Outra referência teórica importante na concepção do evento, a autora estadunidense Ursula K. Le Guin afirma que mesmo quando vivenciamos um evento histórico, só podemos rememorá-lo - eu acrescentaria, até mesmo compreendê-lo - quando o narramos como uma história. Para os eventos que fogem à nossa experiência, tudo que temos são as histórias que nos contam. Assim, eventos passados só existiriam na memória, que é uma forma de imaginação. Neste elo entre memória e imaginação, habita também o diálogo entre ficção e realidade, ou, mais precisamente, entre narrativas históricas e ficcionais. Me interessa profundamente o uso de personagens fictícios e suas jornadas como instrumento de compreensão do real que nos cerca. O longa-metragem Inferninho, de Guto Parente e Pedro Diógenes, ilustra esse movimento com maestria ao unir elementos de fábula e tom surrealista em uma narrativa que discute conceitos fundamentais à vida cotidiana como classe, gênero, sexualidade e comunidade.

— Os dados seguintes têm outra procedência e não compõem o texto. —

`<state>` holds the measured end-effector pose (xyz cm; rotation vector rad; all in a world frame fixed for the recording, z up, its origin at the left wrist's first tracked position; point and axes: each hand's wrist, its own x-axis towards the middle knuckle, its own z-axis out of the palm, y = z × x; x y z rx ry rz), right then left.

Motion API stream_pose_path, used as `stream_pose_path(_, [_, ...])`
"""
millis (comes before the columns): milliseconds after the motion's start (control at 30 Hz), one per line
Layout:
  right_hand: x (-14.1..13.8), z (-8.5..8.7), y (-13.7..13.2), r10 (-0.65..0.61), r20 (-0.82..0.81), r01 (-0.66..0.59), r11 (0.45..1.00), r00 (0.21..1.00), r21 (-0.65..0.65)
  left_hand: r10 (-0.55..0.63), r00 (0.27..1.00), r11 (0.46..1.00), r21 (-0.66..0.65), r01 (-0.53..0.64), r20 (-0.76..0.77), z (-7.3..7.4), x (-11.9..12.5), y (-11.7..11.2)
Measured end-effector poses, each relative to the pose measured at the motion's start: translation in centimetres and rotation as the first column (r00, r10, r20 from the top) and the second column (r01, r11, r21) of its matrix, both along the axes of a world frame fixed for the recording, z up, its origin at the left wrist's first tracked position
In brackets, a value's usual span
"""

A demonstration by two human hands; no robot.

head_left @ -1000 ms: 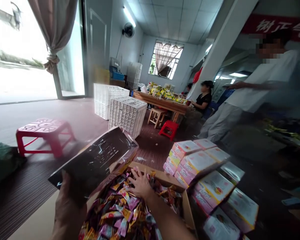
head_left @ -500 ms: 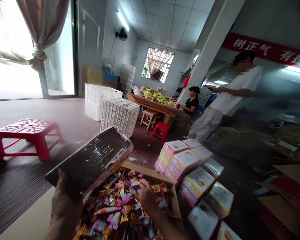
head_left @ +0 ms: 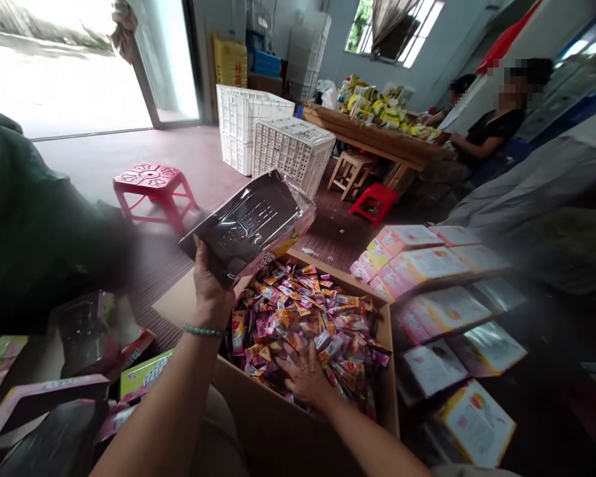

Se a forma com que narramos o mundo é intimamente atravessada pelas imagens a que somos expostos ao longo de nossa existência, também o são as possibilidades que almejamos para ele. Só se pode sonhar com aquilo que se imagina, com o que é passível de ser traduzido em imagens, físicas ou não, mais ou menos conscientes. Alargar as fronteiras do possível requer também expandir os horizontes das imagens que criamos e consumimos. Eis o papel da arte e de eventos culturais como esta mostra de filmes: viabilizar essa operação em uma esfera coletiva, atribuindo a ela novas potências a partir do encontro. Ouvir os relatos do público que assistiu aos filmes programados fez valer cada segundo de dedicação para que este evento acontecesse. Não apenas pessoas de outras nacionalidades se disseram gratas pela oportunidade de se aproximar através dos filmes de mundos até então desconhecidos, mas também brasileiros manifestaram alegria em acessar perspectivas e realidades diversas daquelas vividas em seus contextos sociais. Diante do momento político que atravessamos no Brasil, essa me parece uma poderosa aposta: histórias enquanto pontes.